His stay at the Columbia river appears to have lasted from April to September 1825. The voyage returned in the early part of 1826.

Soon after his return to England, Scouler shipped as surgeon on the Clyde, a merchant vessel that went to Calcutta, touching by the way at Cape Horn and Madras.

On his return to Glasgow, he settled down to practice medicine (graduating M.D. in 1827), until he was appointed, on 18 June 1829, professor of geology and natural history and mineralogy in the Andersonian University. In 1834, he was appointed professor of mineralogy, and subsequently of geology, zoology, and botany, to the Royal Dublin Society, a post he held until his retirement on a pension in 1854, when he returned to Glasgow.

The state of his health in 1853 and 1854 induced him to visit Portugal. He also made a tour in the Netherlands and, in later years, visited Scandinavia. After his retirement he occasionally lectured and he superintended the Andersonian Museum. He had been elected a fellow of the Linnean Society in 1829, and made LL.D. of Glasgow in 1850. He died at Glasgow on 13 November 1871. He was buried at Kilbarchan.

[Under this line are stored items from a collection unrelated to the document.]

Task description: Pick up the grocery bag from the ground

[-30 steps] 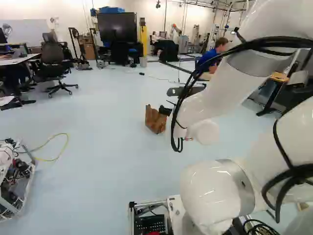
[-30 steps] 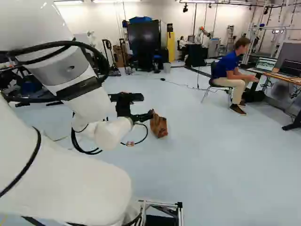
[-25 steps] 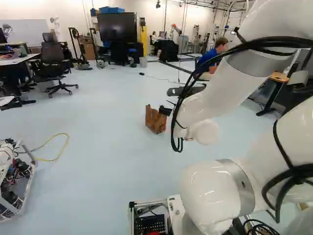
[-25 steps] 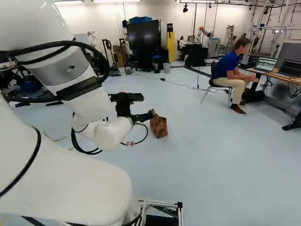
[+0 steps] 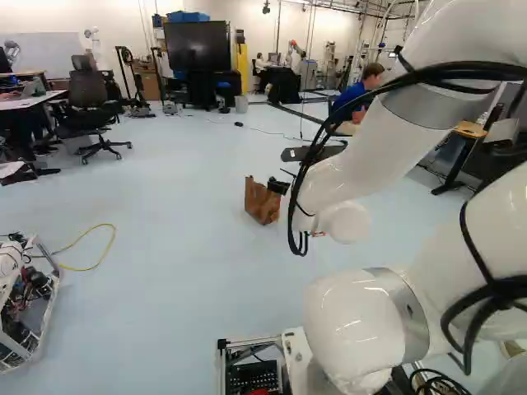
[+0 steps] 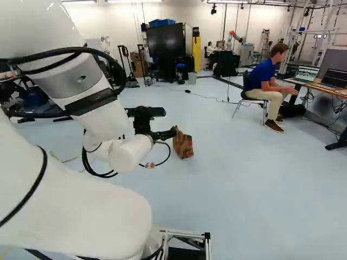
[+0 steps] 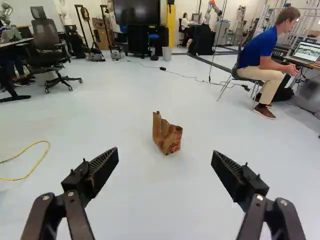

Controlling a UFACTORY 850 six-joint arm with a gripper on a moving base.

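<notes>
In the right base view my black gripper [image 6: 171,132] reaches out from the arm's end, its tip overlapping the upper edge of the brown paper grocery bag [image 6: 183,145]. The left base view has the same bag [image 5: 262,201] on the pale floor, just left of the arm's end. Seen from the wrist, the gripper [image 7: 166,158] stands open, a wide space between its dark ribbed fingers. The crumpled bag [image 7: 167,135] stands on the floor some way ahead, roughly centred between them, and neither finger touches it. Its top edge is uneven, one side rising higher.
Another robot [image 5: 25,304] in a white frame is at the lower left of the left base view, with a yellow cable [image 5: 95,255] on the floor nearby. An office chair [image 7: 50,50], a black screen [image 7: 136,12] and a thin floor cable [image 7: 192,77] lie farther off.
</notes>
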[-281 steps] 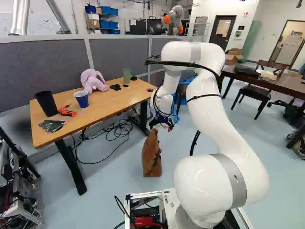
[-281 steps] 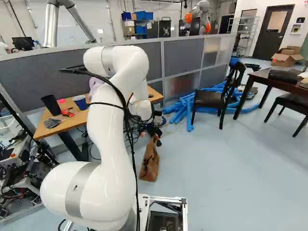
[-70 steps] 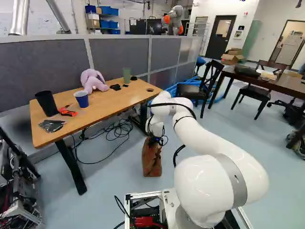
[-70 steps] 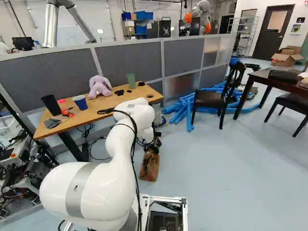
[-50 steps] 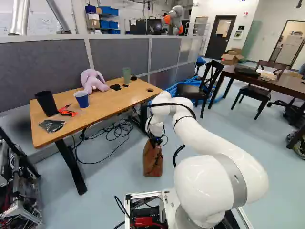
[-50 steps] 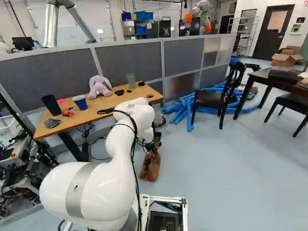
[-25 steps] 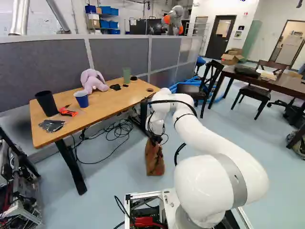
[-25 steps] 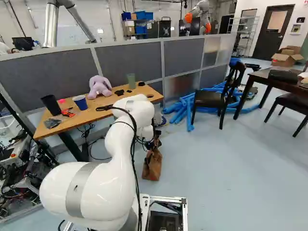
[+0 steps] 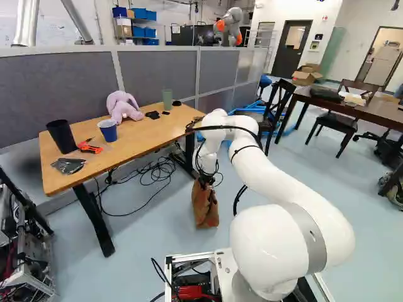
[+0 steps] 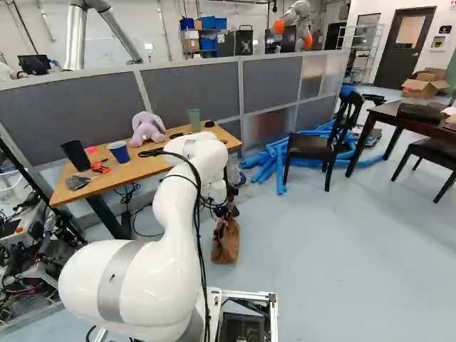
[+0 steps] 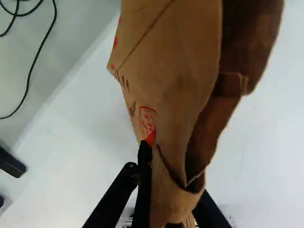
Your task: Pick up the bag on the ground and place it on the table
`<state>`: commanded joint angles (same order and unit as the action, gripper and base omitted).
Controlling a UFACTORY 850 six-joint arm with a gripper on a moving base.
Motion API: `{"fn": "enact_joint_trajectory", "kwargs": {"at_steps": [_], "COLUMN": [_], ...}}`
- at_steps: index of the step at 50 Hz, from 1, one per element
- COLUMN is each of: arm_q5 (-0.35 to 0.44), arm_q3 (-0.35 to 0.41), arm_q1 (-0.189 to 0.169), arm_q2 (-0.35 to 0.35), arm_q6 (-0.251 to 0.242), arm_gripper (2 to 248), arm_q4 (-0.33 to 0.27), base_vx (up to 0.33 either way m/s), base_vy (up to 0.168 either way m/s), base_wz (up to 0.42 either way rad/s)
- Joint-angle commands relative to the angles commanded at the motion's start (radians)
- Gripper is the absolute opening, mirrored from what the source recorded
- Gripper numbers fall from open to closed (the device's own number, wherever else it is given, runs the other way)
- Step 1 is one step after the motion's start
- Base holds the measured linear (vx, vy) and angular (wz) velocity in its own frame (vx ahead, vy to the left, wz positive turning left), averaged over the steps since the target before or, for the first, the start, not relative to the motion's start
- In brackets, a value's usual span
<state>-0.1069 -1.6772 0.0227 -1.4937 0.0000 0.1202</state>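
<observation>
Evidently, the gripper [image 9: 205, 180] grasps the paper bag [image 9: 206, 207] by its upper end; the bag hangs at six o'clock beneath, long axis near upright. The table [image 9: 143, 136] lies toward ten o'clock in the left base view, requiring lift before swing.

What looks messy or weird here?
The paper bag is crumpled where the gripper pinches it. Black cables lie tangled by the table, and blue tubes are heaped on the floor by a chair.
</observation>
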Motion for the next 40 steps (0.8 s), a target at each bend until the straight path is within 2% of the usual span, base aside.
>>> {"fn": "enact_joint_trajectory", "kwargs": {"at_steps": [40], "arm_q5": [0.0], "arm_q3": [0.134], "arm_q1": [0.0], "arm_q2": [0.149], "arm_q6": [0.0], "arm_gripper": [18], "arm_q4": [0.0], "base_vx": [0.0], "base_vy": [0.0], "base_wz": [0.0]}}
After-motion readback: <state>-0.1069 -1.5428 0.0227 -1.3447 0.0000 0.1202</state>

Scouler was the author of more than twenty papers on various natural history subjects and meteorology published between 1826 and 1852. He established, with two medical colleagues, the Glasgow Medical Journal, and in 1831 was one of the editors of Cheek's Edinburgh Journal of Natural and Geographical Science. He contributed notes and an appendix to the fourth edition of Dr. King's Principles of Geology explained (8vo, Edinburgh, 1853). Scouleria, a genus of plants, and Scoulerite, a mineral, were named in his honour.

Other species epithets, such as Enicurus scouleri and Hypericum scouleri commemorate his name. Scouler made large collections of specimens in the western regions of North America and the Galapagos.

He bequeathed his books, which included many of great rarity, to Stirling's Library in Glasgow.